If the data is relatively stable and there are no extreme maximum and minimum values , use normalization.

Data normalization std

1. Zero-mean normalization (standardization) (z-score standardization) / mean removal (Mean removal)

Usually we will remove the mean value of each feature to ensure that the mean value of the feature is 0 (that is, standardized processing).
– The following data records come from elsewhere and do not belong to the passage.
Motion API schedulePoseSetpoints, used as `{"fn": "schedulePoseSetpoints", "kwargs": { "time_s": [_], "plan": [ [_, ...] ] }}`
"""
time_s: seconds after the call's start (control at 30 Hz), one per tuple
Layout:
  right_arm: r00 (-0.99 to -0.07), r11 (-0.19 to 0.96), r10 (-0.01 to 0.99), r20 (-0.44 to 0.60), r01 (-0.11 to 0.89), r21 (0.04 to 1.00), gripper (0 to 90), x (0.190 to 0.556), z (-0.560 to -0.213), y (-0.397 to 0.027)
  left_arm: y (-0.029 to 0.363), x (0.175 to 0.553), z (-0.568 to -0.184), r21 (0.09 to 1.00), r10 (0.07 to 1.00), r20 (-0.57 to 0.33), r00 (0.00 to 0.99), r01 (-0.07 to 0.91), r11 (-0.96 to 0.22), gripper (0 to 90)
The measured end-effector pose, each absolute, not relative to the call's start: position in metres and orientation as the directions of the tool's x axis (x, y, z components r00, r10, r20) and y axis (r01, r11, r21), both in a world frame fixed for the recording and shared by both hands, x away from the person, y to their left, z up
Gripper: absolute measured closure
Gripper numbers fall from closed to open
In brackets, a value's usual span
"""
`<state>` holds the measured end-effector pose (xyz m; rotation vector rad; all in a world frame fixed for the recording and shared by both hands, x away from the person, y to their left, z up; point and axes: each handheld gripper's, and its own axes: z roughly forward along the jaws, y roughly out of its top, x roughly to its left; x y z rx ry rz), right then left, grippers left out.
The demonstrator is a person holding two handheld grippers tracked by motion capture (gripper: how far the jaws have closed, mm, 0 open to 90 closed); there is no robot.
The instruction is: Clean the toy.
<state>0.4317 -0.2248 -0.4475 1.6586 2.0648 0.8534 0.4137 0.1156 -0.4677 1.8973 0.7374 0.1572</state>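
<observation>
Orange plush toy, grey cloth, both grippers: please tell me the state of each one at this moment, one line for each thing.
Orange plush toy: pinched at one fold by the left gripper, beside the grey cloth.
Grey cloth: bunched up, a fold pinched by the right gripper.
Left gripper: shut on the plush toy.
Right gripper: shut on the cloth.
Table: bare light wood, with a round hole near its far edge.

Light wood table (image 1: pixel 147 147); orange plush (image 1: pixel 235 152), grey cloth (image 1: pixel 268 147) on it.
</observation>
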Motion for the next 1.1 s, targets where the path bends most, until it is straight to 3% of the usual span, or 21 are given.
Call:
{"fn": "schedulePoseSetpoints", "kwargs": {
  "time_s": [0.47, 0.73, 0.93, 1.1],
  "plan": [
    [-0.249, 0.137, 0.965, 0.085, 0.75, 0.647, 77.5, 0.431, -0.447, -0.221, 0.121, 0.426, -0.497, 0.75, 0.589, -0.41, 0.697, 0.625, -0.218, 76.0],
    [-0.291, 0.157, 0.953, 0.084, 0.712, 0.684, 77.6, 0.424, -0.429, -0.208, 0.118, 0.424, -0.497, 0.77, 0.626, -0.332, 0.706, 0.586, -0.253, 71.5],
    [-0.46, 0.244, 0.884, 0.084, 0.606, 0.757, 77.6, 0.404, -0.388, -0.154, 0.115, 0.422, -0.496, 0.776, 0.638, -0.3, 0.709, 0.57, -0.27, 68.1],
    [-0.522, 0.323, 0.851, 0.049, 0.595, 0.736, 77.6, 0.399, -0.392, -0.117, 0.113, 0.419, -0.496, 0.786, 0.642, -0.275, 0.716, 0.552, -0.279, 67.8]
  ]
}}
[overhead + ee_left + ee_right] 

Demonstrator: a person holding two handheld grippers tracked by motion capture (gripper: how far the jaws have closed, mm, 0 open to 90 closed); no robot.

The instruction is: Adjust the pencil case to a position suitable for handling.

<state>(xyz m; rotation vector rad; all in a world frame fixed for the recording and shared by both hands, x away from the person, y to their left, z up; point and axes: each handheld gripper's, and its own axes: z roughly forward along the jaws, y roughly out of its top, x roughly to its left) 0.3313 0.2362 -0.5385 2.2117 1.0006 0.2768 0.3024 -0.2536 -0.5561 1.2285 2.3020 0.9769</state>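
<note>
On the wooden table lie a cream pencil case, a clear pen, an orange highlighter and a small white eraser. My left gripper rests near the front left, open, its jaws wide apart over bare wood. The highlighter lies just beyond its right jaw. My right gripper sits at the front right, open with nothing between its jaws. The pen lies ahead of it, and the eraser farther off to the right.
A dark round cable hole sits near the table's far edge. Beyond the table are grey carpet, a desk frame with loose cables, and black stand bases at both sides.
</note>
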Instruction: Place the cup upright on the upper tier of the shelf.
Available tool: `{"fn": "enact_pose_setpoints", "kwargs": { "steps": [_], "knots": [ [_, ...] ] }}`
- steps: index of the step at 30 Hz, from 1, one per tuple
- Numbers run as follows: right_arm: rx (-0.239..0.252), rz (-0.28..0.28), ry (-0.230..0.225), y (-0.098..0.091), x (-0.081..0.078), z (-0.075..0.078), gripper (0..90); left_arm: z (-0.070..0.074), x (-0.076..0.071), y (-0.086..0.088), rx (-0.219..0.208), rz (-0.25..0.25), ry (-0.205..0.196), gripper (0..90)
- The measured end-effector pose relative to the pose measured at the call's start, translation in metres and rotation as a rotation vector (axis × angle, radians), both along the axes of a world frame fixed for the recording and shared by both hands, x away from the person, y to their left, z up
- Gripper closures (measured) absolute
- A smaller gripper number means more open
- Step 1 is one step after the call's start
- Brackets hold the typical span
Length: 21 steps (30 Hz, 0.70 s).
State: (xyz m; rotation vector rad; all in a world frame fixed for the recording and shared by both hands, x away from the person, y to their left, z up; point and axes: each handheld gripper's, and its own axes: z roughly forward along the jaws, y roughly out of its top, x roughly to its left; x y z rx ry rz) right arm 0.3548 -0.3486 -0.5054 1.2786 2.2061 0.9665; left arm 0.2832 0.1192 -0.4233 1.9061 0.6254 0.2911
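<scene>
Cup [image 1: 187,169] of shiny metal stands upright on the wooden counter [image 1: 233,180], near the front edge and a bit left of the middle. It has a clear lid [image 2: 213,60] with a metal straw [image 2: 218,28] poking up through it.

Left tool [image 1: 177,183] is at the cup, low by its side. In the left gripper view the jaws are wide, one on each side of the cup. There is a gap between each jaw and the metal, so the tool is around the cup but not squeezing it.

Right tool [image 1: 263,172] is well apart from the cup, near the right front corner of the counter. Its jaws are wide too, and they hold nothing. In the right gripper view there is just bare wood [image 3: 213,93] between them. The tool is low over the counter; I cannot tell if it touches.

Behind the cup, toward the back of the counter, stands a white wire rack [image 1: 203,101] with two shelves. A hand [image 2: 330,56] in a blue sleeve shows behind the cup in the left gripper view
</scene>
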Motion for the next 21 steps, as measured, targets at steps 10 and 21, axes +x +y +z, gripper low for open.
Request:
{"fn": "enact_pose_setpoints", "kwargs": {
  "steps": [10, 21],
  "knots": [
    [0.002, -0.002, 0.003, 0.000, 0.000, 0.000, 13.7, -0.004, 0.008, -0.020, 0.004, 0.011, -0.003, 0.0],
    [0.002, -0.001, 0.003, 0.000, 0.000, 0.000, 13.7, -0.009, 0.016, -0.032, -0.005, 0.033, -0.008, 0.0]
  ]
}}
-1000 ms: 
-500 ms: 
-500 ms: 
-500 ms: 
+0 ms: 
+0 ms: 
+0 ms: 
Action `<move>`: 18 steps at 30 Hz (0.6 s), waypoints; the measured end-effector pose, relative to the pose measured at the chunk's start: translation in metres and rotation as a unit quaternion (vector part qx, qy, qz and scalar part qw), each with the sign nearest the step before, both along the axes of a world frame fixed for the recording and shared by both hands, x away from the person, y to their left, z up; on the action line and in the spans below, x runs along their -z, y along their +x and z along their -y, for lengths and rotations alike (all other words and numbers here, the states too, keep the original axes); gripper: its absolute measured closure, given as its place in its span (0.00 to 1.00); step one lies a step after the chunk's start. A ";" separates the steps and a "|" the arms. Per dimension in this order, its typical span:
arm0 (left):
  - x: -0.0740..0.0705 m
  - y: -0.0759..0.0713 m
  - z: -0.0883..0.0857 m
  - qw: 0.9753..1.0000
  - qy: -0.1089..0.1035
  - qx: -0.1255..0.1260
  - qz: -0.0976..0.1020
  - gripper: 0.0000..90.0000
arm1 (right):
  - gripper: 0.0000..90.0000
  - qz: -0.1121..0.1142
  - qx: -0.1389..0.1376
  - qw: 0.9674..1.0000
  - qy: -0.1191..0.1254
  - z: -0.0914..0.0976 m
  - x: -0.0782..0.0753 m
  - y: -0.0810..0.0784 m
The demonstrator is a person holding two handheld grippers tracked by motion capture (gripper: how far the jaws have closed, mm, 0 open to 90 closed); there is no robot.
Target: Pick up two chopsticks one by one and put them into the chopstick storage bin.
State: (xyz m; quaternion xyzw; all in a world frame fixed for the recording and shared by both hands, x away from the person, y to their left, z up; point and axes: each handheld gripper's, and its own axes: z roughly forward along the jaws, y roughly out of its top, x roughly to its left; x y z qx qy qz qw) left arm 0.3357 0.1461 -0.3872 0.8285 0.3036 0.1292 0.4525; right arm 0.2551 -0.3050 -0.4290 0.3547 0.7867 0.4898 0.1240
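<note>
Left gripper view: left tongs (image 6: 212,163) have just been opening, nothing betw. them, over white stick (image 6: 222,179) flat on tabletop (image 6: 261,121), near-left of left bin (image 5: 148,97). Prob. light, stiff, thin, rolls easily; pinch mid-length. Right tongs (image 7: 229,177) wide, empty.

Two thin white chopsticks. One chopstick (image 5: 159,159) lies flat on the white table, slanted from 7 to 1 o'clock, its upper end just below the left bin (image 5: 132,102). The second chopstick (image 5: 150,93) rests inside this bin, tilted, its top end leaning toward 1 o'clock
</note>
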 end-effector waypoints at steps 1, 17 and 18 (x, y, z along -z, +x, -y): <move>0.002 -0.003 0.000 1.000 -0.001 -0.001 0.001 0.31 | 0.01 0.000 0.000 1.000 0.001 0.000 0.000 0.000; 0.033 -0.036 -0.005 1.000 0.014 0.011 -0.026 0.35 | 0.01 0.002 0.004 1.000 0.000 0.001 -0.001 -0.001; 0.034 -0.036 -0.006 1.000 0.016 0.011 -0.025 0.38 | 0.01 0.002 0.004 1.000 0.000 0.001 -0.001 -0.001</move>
Doing so removes the deviation of the features from each other ( bias).

Function:

Zero-mean normalization is also called standard deviation standardization . The mean value of the processed data is 0 and the standard deviation is 1. It is currently the most commonly used data standardization method .

The conversion formula is: （原始值 - 均值）/ 标准差

$X_{new}=\frac{X-X_{mean}}{X_{std}}$

Explanation of symbols:
$X_{new}$ is the standardized value
$X_{mean}$ for mean of $X$
$X_{std}$ for Standard Deviation of $X$

significance:

The transformed data has a mean of 0 and a variance of 1
The results have no practical significance and are only used for comparison

Application scenario:

In classification and clustering algorithms, when it is necessary to use distance to measure similarity, or use PCA technology for dimensionality reduction, Z-score standardizationit performs better.

When to use normalization?

If there are outliers and more noise in the data, using standardization can indirectly avoid the influence of outliers and extreme values through centralization.